SEIA Asks IRS to Change Proposed Regulations to Permit Broader Investment by REITs in Solar Energy
The Solar Energy Industries Association ("SEIA") provided the IRS and the U.S. Treasury Department ("Treasury") with the detailed changes that they would like the IRS to make to Proposed Regulations Section 1.856-10 (REG-150760-13). The changes relate to the definition of "real property" for purposes of real estate investment trust ("REIT") qualification in order to enhance the use of REITs to invest in solar energy properties.
On August 12, 2014, SEIA filed initial comments to the Proposed Regulations. In supplemental comments that were filed on November 13, 2014, SEIA said that the regulations should not require equivalent interests in an item of solar property and the real estate with which it is associated, but should allow third parties and tax equity partnerships to own the solar property. In the current Proposed Regulations, which were published on May 14, 2014, a REIT is required to own both the solar energy asset and the land or building on which the solar energy asset resides.

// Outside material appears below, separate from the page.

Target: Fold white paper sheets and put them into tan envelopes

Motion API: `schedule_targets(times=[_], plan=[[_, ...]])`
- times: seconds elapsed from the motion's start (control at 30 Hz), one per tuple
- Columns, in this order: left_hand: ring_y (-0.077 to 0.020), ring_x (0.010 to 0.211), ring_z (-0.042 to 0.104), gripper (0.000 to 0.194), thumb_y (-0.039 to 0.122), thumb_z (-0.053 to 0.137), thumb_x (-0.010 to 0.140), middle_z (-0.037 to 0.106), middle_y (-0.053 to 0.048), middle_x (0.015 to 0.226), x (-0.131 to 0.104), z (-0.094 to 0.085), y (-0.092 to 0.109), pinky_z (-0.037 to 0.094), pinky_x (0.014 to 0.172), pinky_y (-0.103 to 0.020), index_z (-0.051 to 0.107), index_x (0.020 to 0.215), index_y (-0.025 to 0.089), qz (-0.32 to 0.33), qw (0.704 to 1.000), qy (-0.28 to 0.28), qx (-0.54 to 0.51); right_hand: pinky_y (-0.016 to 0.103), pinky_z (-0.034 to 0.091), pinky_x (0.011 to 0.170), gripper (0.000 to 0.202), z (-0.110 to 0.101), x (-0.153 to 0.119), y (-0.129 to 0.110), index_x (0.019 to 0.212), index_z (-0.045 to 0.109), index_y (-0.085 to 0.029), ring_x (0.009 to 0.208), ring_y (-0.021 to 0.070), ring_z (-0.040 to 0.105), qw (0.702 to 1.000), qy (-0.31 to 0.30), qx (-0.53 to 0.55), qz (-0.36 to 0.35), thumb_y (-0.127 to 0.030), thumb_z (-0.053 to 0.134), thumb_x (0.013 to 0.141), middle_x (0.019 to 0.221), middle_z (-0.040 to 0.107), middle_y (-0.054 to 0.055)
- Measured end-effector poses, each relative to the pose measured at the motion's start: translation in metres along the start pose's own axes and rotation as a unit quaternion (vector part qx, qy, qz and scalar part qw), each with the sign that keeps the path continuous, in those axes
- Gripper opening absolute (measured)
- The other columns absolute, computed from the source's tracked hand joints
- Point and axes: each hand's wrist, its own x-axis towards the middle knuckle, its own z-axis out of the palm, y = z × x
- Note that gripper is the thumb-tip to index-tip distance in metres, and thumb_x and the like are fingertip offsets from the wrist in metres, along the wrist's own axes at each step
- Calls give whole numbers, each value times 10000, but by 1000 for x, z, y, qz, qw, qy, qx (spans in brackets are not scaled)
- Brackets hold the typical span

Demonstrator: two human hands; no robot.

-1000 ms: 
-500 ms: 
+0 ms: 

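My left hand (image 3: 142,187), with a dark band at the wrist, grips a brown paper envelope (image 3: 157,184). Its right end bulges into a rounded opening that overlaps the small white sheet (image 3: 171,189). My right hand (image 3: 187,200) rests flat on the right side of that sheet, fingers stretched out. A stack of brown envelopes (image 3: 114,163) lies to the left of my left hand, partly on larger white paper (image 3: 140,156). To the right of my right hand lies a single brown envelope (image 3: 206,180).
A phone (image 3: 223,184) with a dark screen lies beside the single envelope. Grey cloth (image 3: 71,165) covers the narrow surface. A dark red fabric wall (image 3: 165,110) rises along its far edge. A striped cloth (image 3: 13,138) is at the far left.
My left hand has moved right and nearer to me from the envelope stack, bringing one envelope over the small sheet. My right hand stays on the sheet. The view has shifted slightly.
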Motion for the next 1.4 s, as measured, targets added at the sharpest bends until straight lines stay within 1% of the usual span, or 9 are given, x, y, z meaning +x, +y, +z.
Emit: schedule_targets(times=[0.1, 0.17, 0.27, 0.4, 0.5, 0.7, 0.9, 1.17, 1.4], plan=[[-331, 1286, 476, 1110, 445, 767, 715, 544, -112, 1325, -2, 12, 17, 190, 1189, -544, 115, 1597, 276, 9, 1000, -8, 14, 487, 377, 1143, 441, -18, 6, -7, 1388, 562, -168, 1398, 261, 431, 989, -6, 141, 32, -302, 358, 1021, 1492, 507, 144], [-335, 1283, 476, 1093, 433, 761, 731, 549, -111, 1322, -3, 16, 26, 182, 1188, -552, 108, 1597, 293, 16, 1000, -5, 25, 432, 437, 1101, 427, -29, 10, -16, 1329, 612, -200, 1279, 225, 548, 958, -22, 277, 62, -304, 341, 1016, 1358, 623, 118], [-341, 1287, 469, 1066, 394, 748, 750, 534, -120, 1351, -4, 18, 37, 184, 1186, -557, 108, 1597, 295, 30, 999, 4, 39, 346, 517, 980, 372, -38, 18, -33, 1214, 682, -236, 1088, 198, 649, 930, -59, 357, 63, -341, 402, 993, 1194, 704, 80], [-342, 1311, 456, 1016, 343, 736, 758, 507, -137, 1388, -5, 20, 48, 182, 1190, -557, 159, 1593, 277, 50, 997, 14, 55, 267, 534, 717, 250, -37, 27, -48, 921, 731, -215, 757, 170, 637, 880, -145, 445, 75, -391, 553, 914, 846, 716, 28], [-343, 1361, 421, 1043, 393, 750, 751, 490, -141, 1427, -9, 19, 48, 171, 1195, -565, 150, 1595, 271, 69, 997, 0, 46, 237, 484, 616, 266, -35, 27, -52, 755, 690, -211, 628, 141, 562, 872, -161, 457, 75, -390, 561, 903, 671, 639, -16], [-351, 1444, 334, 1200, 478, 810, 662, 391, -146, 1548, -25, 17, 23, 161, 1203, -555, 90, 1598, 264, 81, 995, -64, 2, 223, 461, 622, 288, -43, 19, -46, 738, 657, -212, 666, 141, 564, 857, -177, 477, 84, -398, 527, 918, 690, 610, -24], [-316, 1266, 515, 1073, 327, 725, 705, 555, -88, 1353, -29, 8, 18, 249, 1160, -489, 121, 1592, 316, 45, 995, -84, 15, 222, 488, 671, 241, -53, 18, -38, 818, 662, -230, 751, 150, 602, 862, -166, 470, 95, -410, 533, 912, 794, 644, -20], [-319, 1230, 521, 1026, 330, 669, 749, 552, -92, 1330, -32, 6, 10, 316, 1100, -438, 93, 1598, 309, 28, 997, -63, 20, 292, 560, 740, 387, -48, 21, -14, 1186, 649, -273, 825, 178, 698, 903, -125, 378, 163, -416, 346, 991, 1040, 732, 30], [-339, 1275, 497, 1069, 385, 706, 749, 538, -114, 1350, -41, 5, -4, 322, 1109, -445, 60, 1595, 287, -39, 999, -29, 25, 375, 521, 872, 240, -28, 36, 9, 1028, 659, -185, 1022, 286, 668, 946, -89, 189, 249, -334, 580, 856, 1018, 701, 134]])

Instead, in SEIA's view, the test should be whether the asset serves a real-estate-related function.
SEIA also asked that the rules permit systems to "net meter" (which allows residential and commercial customers to feed the energy they do not use back into the grid) and derive other non-rental income from the solar property, such as through sales of renewable energy credits. Additionally, SEIA asked Treasury and the IRS either to modify the passive asset restriction (which limits REIT qualifying improvements to assets serving a passive function) or to confirm that the restriction applies to solar assets. Because neither solar PV panels nor DC/AC power inverters use moving parts in either the generation or the handling of electricity, SEIA argues that they are literally "passive absorbers of light and conductors of electricity very much like the passive wires that merely conduct the electricity," which the IRS has previously ruled are real estate in the case of transmission assets.